Arrêt du 16 octobre 2006
Ire Cour de droit public

MM. les Juges Féraud, Président,
Aeschlimann et Fonjallaz.
Greffière: Mme Truttmann.

A. ________,
recourant, représenté par Me Jean Lob, avocat,

contre

Procureur général du canton de Vaud,
rue de l'Université 24, case postale, 1014 Lausanne,
Tribunal cantonal du canton de Vaud,
Cour de cassation pénale, route du Signal 8,
1014 Lausanne.

détention préventive,

recours de droit public contre l'arrêt de la Cour de cassation pénale du
Tribunal cantonal du canton de Vaud du 27 septembre 2006.

Faits:

A.
Un mandat d'arrêt a été décerné par le Président du Tribunal d'arrondissement
de La Côte du canton de Vaud (ci-après: le Président du Tribunal
d'arrondissement) le 18 juillet 2006 à l'encontre de A.________, né le 10
octobre 1986, accusé d'actes d'ordre sexuel avec des enfants commis sur ses
demi-soeurs.
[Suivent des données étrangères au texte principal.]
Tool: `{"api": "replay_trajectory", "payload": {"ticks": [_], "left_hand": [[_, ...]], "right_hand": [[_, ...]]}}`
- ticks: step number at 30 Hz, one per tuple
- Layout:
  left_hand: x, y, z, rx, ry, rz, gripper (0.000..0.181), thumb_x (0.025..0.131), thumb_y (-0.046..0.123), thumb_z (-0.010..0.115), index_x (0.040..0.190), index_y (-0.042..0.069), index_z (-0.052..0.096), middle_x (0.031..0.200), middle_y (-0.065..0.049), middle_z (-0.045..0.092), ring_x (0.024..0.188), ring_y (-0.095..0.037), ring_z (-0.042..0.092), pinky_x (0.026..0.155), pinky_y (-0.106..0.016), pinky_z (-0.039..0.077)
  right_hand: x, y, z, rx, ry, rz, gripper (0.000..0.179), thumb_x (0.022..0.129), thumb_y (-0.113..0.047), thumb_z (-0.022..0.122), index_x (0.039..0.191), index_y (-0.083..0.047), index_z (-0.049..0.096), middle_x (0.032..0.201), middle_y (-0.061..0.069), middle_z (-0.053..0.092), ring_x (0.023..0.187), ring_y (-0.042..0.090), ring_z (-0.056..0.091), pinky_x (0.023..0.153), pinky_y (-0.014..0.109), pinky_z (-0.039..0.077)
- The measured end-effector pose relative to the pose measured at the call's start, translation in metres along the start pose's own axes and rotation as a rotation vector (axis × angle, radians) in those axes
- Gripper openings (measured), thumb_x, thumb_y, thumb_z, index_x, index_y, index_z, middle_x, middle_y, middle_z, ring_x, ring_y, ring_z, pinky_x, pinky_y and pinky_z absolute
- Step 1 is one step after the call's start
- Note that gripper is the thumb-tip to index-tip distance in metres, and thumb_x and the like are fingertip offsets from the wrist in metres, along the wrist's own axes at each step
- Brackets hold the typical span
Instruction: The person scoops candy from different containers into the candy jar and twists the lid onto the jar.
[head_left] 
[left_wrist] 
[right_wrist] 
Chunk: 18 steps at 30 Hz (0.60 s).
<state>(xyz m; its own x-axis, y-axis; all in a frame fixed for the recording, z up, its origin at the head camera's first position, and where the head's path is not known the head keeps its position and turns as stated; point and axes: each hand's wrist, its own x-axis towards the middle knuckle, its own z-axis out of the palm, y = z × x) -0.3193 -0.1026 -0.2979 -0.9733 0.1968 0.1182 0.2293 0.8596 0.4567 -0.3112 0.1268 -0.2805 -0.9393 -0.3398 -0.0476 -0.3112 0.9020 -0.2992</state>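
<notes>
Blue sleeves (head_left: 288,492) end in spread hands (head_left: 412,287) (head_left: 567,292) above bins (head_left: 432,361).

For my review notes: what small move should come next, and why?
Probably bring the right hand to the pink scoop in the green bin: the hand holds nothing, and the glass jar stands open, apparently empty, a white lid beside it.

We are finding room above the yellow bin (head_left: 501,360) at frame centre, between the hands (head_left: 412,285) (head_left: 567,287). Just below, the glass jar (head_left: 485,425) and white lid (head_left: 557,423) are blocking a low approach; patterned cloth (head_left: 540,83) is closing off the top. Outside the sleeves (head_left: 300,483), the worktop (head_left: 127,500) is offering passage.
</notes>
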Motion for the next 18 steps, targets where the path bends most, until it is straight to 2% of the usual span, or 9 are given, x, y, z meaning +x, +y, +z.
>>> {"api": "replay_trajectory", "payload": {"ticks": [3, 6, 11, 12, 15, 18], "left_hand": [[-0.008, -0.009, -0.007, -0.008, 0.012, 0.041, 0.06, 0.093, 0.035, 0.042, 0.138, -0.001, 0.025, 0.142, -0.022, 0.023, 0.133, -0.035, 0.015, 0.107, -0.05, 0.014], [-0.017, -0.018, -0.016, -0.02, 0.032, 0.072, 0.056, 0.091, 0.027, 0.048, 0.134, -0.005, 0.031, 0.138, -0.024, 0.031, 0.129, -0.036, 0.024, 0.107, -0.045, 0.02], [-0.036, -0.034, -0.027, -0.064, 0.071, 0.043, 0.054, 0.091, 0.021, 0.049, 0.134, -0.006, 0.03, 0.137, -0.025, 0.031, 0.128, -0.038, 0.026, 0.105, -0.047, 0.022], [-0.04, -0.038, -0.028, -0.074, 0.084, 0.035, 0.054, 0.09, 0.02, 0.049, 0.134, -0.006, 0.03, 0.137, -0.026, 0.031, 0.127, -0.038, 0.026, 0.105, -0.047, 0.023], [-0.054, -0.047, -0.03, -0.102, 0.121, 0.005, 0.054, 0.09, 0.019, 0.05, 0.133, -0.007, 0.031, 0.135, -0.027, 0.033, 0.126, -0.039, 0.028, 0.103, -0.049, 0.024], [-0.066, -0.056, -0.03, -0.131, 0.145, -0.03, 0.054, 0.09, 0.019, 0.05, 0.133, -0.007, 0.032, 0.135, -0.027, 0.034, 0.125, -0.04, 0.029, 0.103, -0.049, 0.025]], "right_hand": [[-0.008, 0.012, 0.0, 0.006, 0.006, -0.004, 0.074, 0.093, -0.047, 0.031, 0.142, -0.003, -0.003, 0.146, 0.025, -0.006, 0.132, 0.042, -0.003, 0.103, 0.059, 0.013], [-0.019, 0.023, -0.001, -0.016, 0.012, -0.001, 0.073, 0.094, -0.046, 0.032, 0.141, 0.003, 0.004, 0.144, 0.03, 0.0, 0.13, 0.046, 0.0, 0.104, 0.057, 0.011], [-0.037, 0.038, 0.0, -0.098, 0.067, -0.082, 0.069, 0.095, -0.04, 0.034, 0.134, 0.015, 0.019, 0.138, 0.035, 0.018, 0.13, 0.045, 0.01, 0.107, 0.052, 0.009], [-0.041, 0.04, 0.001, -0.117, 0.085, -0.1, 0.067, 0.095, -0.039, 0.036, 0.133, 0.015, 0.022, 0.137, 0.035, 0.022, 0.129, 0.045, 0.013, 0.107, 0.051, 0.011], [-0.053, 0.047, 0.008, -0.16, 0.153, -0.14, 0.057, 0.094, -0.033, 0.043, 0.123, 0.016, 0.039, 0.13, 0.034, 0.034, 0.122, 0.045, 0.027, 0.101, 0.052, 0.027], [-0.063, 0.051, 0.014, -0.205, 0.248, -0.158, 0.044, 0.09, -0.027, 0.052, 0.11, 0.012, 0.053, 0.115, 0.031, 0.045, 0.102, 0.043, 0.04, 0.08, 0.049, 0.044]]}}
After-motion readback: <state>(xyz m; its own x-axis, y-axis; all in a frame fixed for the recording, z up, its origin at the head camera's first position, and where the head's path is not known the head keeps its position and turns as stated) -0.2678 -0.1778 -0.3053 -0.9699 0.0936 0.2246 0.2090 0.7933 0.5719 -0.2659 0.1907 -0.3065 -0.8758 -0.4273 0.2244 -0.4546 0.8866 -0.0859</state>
Selon un prononcé rendu le 25 juillet 2006, le Président du
Tribunal d'arrondissement a ordonné la mise en détention préventive de
A.________ jusqu'à l'audience de jugement. La décision de mise en détention
préventive a été confirmée par le Tribunal d'accusation du Tribunal cantonal
du canton de Vaud le 8 août 2006.

B.
Par jugement du 22 août 2006, le Tribunal correctionnel du Tribunal
d'arrondissement a condamné A.________ pour actes d'ordre sexuel avec des
enfants et actes d'ordre sexuel commis sur une personne incapable de
discernement ou de résistance, à la peine de deux ans d'emprisonnement, sous
déduction de trente-quatre jours de détention préventive, et a dit que cette
peine était suspendue au profit d'un internement au sens de l'art. 43 ch. 1
al. 2 CP.

A. ________ a recouru contre ce jugement auprès de la Cour de cassation
pénale du Tribunal cantonal du canton de Vaud (ci-après: la Cour de
cassation).

C.
Le 8 septembre 2006, A.________ a formé une requête de mise en liberté
provisoire auprès du Service pénitentiaire. Faisant suite à un fax de
l'Office d'exécution des peines, A.________ s'est adressé le 11 septembre
2006 au Président du Tribunal correctionnel. Le jour même, le Président du
Tribunal d'arrondissement a rejeté, dans la mesure utile, la requête de mise
en liberté, et transmis son prononcé au Président de la Cour de cassation.
Le 12 septembre, A.________ a requis du Président de la Cour de cassation de
lui donner acte de ce qu'il était détenu de manière illégale depuis le 22
août 2006 et d'ordonner sa mise en liberté provisoire immédiate.
Par arrêt du 13 septembre 2006, le Président de la Cour de cassation a
ordonné le maintien en détention préventive de A.________ et a rejeté sa
requête de mise en liberté provisoire.
Par arrêt du 27 septembre 2006, la Cour de cassation a rejeté le recours
interjeté par A.________ et a confirmé la décision attaquée.

D.
Agissant par la voie du recours de droit public, A.________ demande au
Tribunal fédéral d'annuler l'arrêt rendu le 27 septembre 2006 par la Cour de
cassation et d'ordonner sa libération provisoire. Il se plaint d'une
violation des art. 29, 30 et 31 Cst. ainsi que des art. 5 et 6 CEDH. Il
explique que le Président de la Cour de cassation aurait dû lui donner acte
de ce qu'il a été détenu illégalement du 22 août au 13 septembre 2006. Il
conteste par ailleurs l'existence d'un risque de récidive. Il requiert enfin
l'assistance judiciaire.
La Cour de cassation n'a pas présenté d'observations et s'est référée aux
considérants de son arrêt. Le Ministère public conclut au rejet du recours en
se référant aux considérants de l'arrêt attaqué.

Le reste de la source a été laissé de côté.